* **WHAT IS BEING ASKED**
Line count for "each": give how many lines in the data below contain it, with no other words.

━━━ DATA BELOW ━━━

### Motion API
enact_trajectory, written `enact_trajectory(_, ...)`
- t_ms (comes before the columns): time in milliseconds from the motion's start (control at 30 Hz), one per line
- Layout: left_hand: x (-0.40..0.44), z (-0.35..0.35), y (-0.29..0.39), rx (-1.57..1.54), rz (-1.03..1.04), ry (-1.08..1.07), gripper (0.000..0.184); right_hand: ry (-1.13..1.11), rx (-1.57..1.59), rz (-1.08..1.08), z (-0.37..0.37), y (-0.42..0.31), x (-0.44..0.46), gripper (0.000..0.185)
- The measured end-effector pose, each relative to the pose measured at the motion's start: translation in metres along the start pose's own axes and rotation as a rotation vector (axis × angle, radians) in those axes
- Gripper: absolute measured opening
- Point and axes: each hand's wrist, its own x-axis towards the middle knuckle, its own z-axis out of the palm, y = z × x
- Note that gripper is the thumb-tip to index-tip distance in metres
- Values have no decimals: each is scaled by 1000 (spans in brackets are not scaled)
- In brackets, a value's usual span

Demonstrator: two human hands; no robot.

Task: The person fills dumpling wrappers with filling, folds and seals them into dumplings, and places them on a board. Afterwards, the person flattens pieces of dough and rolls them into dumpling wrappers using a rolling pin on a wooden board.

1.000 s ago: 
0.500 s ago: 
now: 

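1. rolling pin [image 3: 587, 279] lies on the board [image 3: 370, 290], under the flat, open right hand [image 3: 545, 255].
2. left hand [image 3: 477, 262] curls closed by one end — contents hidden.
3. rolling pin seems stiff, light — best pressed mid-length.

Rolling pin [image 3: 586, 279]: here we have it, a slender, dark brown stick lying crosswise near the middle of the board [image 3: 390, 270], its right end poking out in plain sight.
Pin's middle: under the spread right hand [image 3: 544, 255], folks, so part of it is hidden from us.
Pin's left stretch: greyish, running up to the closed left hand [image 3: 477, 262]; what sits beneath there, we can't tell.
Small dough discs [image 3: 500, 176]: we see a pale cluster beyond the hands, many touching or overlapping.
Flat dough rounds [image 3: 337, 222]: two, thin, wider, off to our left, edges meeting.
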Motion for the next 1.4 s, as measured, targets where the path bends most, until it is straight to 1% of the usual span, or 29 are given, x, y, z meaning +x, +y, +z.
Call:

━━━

* **EXERCISE ANSWER**
3